EXERCISE: Output only the lines of the entries that follow, starting at the one with "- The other" and running down to the one with "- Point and", both included and unchanged.

** Opening DATA RECORDS block **

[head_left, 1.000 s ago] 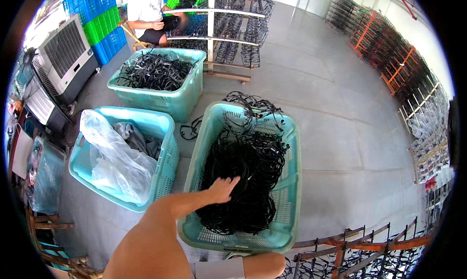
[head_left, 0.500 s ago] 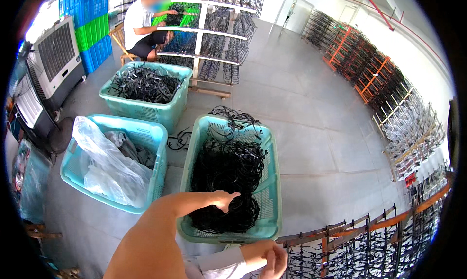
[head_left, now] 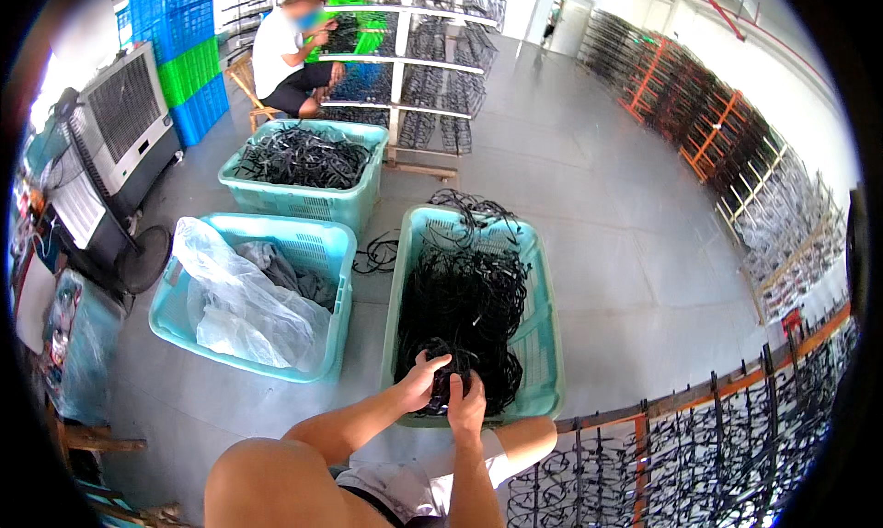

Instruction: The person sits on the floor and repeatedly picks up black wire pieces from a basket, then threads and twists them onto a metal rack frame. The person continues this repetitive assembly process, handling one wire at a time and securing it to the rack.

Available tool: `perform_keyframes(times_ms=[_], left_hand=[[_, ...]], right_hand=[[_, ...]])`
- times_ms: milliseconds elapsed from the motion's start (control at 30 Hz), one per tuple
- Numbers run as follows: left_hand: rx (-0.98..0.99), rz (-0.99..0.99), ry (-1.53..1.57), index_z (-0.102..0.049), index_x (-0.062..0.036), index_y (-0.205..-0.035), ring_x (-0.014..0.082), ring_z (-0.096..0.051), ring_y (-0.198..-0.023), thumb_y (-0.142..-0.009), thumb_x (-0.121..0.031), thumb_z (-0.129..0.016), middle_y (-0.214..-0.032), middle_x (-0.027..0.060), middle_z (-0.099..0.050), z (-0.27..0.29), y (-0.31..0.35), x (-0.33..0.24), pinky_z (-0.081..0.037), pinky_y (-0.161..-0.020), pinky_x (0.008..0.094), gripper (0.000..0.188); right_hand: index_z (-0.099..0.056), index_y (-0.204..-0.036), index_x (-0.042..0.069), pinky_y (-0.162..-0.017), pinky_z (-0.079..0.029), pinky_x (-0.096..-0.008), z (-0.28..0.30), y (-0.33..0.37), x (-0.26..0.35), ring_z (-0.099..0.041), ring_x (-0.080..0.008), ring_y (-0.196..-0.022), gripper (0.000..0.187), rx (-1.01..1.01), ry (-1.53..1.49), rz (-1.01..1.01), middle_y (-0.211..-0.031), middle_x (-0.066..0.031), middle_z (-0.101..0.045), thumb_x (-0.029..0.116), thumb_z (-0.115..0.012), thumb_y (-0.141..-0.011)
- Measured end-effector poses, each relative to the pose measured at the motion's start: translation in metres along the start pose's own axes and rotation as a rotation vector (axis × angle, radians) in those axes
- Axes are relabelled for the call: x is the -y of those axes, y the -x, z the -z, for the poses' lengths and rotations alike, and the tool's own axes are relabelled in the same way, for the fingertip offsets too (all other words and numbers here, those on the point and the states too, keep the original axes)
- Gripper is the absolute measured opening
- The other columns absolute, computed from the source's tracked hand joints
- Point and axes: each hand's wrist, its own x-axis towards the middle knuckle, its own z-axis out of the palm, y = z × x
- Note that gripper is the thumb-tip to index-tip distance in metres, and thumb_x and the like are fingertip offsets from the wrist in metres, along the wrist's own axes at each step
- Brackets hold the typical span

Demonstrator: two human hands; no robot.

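Gripped between the left hand (head_left: 421,382) and right hand (head_left: 468,406), a bundle of black looped strips (head_left: 443,390) sits over the near end of the teal basket (head_left: 537,353). Against the dark pile (head_left: 469,293) below, exact finger contact is hard to tell.

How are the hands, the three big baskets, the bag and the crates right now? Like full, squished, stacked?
Left hand: closed on a black bunch
Right hand: closed on the same bunch
Near basket: partly filled with black loops
Left basket: holding the bag and grey cloth
Bag: crumpled, see-through
Back basket: heaped with black strips
Crates: stacked
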Motion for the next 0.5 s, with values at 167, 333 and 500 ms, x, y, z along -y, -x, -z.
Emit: perform_keyframes(times_ms=[167,333,500], left_hand=[[0.196,-0.154,-0.511,-0.014,-0.0109,-0.141,0.0158,-0.051,-0.099,-0.088,-0.021,-0.063,-0.109,0.0090,-0.052,-0.003,-0.007,0.000,-0.043,-0.082,0.0320,0.073],[0.424,-0.367,-0.921,-0.024,-0.0037,-0.144,0.0154,-0.036,-0.127,-0.097,-0.036,-0.045,-0.135,0.0100,-0.043,-0.010,-0.025,-0.002,-0.026,-0.105,0.0296,0.060],[0.170,-0.282,-0.285,-0.031,-0.0120,-0.131,0.0202,-0.052,-0.107,-0.096,-0.020,-0.044,-0.116,0.0135,-0.053,-0.034,-0.034,0.016,-0.040,-0.095,0.0352,0.038]], right_hand=[[-0.054,-0.111,-0.002,-0.077,-0.047,-0.0452,0.018,-0.006,-0.008,-0.055,-0.0457,-0.094,0.031,-0.018,0.020,-0.088,-0.101,-0.0294,-0.059,0.021,-0.043,-0.093],[-0.046,-0.118,0.001,-0.083,-0.045,-0.0323,0.017,-0.009,-0.024,-0.055,-0.0212,-0.092,0.038,-0.192,-0.680,-0.434,-0.103,-0.0124,-0.058,0.031,-0.049,-0.095],[-0.038,-0.121,0.001,-0.084,-0.044,-0.0278,0.018,-0.007,-0.019,-0.049,-0.0131,-0.094,0.038,-0.196,-1.010,-0.420,-0.107,-0.0055,-0.053,0.011,-0.059,-0.091]])
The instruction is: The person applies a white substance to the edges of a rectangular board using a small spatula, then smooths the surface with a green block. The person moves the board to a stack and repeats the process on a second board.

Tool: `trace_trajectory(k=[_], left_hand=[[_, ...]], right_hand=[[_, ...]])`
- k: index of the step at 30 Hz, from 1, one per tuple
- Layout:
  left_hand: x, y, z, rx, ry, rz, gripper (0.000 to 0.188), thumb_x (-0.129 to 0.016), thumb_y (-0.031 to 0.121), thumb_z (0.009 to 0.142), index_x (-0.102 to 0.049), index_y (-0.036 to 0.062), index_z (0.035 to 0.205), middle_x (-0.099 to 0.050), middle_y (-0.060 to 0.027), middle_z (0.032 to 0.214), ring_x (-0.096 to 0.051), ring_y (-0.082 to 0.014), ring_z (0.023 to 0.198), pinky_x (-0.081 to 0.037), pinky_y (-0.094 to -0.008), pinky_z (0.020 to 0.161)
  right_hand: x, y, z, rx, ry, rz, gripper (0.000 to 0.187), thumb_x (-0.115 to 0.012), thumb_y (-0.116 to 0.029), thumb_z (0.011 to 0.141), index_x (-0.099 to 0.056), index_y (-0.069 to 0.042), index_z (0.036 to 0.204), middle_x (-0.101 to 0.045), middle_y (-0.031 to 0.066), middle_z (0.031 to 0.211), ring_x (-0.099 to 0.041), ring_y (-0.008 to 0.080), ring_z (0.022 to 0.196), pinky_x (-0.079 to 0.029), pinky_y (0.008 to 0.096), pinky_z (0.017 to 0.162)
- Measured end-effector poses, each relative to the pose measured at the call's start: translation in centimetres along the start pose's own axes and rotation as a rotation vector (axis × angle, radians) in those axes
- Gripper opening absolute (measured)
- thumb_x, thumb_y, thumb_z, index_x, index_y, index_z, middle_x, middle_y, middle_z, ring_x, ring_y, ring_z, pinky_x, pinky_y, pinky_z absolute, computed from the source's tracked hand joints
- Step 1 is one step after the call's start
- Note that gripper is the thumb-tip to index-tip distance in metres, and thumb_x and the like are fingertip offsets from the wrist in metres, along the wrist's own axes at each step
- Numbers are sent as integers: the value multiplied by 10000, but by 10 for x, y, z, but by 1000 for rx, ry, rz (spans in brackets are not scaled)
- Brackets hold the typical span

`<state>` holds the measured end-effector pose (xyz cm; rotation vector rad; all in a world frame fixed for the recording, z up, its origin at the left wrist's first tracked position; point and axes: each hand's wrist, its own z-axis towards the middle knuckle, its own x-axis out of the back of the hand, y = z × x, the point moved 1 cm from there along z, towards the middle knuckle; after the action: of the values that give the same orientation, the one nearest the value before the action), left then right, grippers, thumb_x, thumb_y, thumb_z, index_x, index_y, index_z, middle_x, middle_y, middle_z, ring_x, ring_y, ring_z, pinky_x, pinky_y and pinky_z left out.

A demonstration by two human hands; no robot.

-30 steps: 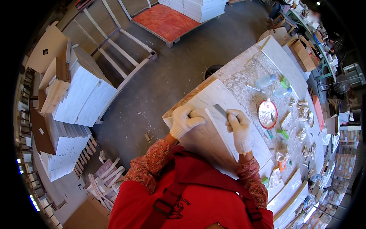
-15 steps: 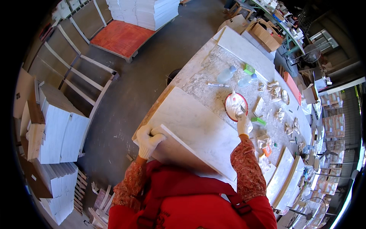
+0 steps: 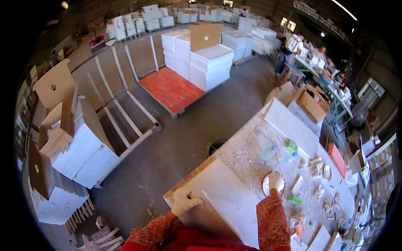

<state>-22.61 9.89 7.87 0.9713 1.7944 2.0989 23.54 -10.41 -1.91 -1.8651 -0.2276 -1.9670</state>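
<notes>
My gloved left hand (image 3: 185, 201) grips the corner of a pale marble tile (image 3: 209, 221), tilted up at the table's near edge. Beneath that tile lies another marble slab (image 3: 230, 188), flat on the worktable. My gloved right hand (image 3: 276, 183) is at a round, red-rimmed bowl (image 3: 265, 182) of white paste. Its fingers are closed around a putty knife, whose blade is plain only in the earlier frame; the hand and blur hide it now.
Plastic bottles (image 3: 268, 153), a green box (image 3: 292, 146), a pale block (image 3: 297, 185) and crumpled gloves (image 3: 317, 192) lie beyond the bowl. Left, across the floor, stand stacked white tiles (image 3: 83, 154) and a red-topped pallet (image 3: 171, 90). People (image 3: 292, 45) work at a far green bench.
The view has tilted up, showing more of the hall, so everything sits lower in the picture. My left hand stays on the tile's corner; my right hand has reached further over the bowl.
</notes>
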Motion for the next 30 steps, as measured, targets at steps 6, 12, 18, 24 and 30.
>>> trace_trajectory(k=[6, 12, 18, 24, 30], left_hand=[[2, 25, 2, -40, -2, -49, 386, -841, 342, 632, -624, 23, 647, -586, -113, 607, -563, -195, 566, -458, -355, 555], [-2, 4, 0, -62, 37, -45, 364, -837, 312, 646, -612, 26, 644, -576, -123, 604, -555, -209, 556, -458, -363, 548], [-2, -2, -3, -168, 118, 21, 415, -843, 357, 629, -567, 47, 630, -554, -141, 596, -542, -251, 539, -454, -379, 534], [2, 10, -3, -122, 56, -29, 439, -823, 404, 659, -563, 53, 617, -559, -128, 600, -557, -250, 551, -442, -372, 545], [-1, -2, -4, -130, 59, -63, 435, -821, 408, 657, -570, 55, 614, -549, -130, 595, -544, -255, 550, -427, -366, 542]], right_hand=[[0, 2, -15, 414, 274, -148, 263, -617, -229, 863, -678, -28, 1020, -691, 200, 941, -664, 350, 851, -526, 451, 791], [102, -103, -106, 239, -104, 956, 347, -640, -197, 891, -617, 34, 1148, -633, 96, 965, -609, 185, 902, -504, 312, 832], [184, -178, -191, 454, -342, 1202, 325, -623, -211, 937, -615, -3, 1186, -602, 99, 1120, -597, 170, 1012, -512, 309, 872], [226, -212, -222, 511, -368, 1065, 288, -639, -171, 936, -643, 1, 1168, -669, 104, 1090, -637, 173, 1000, -534, 310, 848], [224, -216, -233, 477, -453, 1122, 252, -632, -136, 951, -659, 19, 1149, -711, 113, 1023, -670, 154, 933, -561, 284, 804]])
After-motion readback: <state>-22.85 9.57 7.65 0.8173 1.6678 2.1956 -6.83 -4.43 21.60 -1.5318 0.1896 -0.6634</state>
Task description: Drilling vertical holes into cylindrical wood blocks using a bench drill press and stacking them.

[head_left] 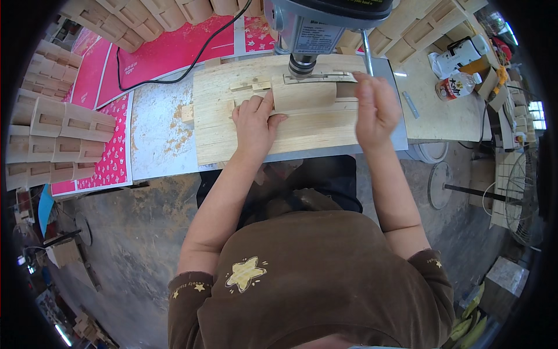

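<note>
A pale wooden block (pixel 305 96) lies on a wide wooden board (pixel 314 131) below the drill press (pixel 317 29). The drill chuck (pixel 302 65) is directly above the block's far edge; the bit's tip cannot be made out. My left hand (pixel 256 122) rests on the board at the block's left end, fingers spread and forward, index finger against that end and thumb by its near corner. On the right, my right hand (pixel 378 110) is closed round the metal feed lever (pixel 367 52) of the drill press. Thin wooden strips (pixel 253 85) lie on the board beyond my left hand.
Stacks of recessed wooden blocks (pixel 70 125) line the left and back. A black cable (pixel 180 78) crosses the pink sheet (pixel 174 49). At right are a bottle (pixel 456 87), a small grey strip (pixel 411 104) and a fan (pixel 523 198). Sawdust (pixel 180 128) dots the table.
</note>
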Available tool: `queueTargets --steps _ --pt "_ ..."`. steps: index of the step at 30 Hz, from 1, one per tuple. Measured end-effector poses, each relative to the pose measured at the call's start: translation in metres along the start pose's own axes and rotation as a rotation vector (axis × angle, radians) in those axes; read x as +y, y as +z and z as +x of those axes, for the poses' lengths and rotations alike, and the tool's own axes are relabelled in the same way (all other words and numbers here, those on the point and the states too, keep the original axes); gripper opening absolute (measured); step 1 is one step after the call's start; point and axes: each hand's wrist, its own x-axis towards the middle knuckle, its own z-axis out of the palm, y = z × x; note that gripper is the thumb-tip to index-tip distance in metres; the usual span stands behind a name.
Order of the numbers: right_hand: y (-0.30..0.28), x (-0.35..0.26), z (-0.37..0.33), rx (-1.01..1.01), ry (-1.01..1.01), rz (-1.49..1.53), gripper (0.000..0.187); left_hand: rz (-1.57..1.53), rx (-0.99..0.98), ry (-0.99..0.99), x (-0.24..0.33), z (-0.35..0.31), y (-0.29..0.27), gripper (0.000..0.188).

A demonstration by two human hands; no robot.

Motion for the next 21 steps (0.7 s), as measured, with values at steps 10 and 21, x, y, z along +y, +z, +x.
queueTargets --steps 10,21 --pt "-0.019 -0.017 0.060 0.108 -0.095 0.013 0.012 0.023 0.046 -0.009 -0.006 -0.001 -0.009 0.055" --pt "-0.020 0.027 0.160 -0.123 0.124 -0.056 0.038 -0.142 0.130 -0.086 0.007 0.010 0.004 0.049"
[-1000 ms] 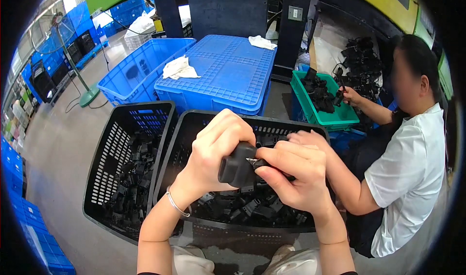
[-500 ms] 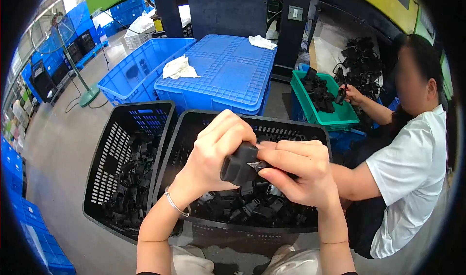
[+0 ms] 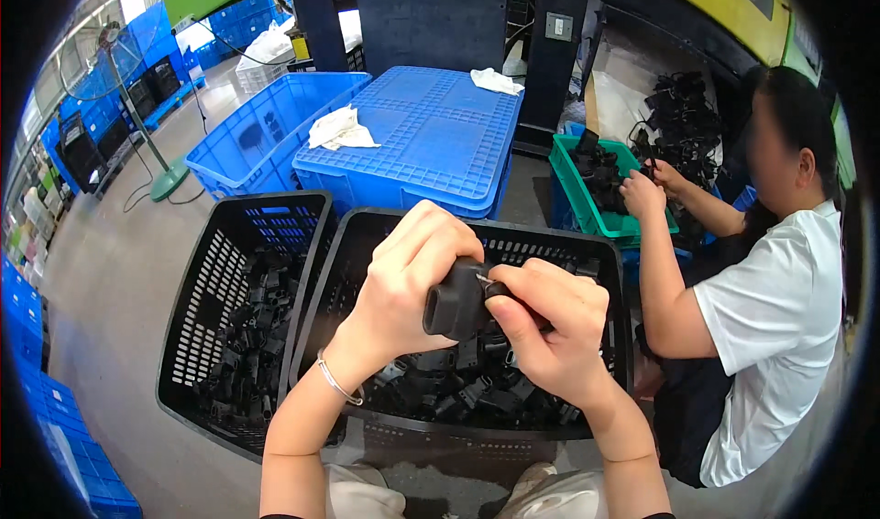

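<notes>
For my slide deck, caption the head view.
Left hand grips a black part, right hand a metal-tipped tool, above a black crate.

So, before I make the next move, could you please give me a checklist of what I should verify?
1. Left hand grips the black part: ok.
2. Right hand holds the bladed tool: ok.
3. Silver tip well away from left fingers: not ok, they look close.
4. Tip touching the part: cannot tell, too small.
5. Co-worker's hands clear, at the green tray: ok.
</notes>
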Available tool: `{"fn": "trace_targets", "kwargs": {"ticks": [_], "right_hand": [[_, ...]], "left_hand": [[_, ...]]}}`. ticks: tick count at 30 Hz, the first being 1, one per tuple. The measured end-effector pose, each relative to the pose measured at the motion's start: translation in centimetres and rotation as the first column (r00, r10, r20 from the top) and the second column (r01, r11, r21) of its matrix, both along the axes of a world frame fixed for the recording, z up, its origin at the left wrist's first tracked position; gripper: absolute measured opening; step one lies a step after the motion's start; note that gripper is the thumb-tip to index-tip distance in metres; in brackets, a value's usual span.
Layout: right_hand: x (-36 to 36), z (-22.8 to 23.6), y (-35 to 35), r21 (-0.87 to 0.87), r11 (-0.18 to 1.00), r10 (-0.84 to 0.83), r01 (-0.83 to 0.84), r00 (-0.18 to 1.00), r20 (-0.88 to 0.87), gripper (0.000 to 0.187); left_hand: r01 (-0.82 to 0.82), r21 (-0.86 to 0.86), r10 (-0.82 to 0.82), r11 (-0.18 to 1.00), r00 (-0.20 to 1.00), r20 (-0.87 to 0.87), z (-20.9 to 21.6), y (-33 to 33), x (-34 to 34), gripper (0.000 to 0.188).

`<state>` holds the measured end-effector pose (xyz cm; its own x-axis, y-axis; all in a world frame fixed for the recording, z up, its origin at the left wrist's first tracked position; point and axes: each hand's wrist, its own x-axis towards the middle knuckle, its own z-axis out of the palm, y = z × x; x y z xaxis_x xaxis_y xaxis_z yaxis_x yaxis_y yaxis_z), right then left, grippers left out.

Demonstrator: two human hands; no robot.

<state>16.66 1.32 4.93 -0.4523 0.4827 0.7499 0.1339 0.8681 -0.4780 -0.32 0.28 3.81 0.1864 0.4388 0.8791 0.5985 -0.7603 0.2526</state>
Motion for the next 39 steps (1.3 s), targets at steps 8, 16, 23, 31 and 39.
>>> {"fn": "trace_targets", "kwargs": {"ticks": [8,16,23,31,39], "right_hand": [[-0.7,-1.6,2.0,-0.385,0.913,0.031,-0.135,0.964,-0.265,0.016],[0.3,-3.6,6.9,-0.613,0.783,-0.060,-0.103,0.969,-0.239,0.012],[0.0,-5.3,6.8,-0.751,0.661,0.193,0.009,0.964,0.181,0.018],[-2.2,-5.6,5.9,-0.789,0.611,0.405,-0.071,0.884,0.234,0.024],[-4.1,-5.5,4.7,-0.686,0.724,0.547,-0.073,0.666,0.506,0.016]], "left_hand": [[0.163,-0.289,-0.179,0.943,0.983,-0.031,-0.7,0.4,-1.0,0.039],[0.310,-0.585,-0.301,0.750,0.947,0.115,-3.9,2.9,-1.5,0.036],[-0.075,-0.949,-0.288,0.306,0.943,-0.167,-16.2,4.7,-3.0,0.061],[-0.248,-0.876,0.067,0.413,0.968,-0.243,-11.8,0.9,-11.8,0.032],[-0.715,-0.621,0.368,-0.320,0.510,-0.778,-21.6,-16.2,-33.1,0.041]]}}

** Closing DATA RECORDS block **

FINAL ANSWER:
- The other columns absolute, computed from the source's tracked hand joints
- Point and axes: each hand's wrist, its own x-axis towards the middle knuckle, its own z-axis out of the palm, y = z × x

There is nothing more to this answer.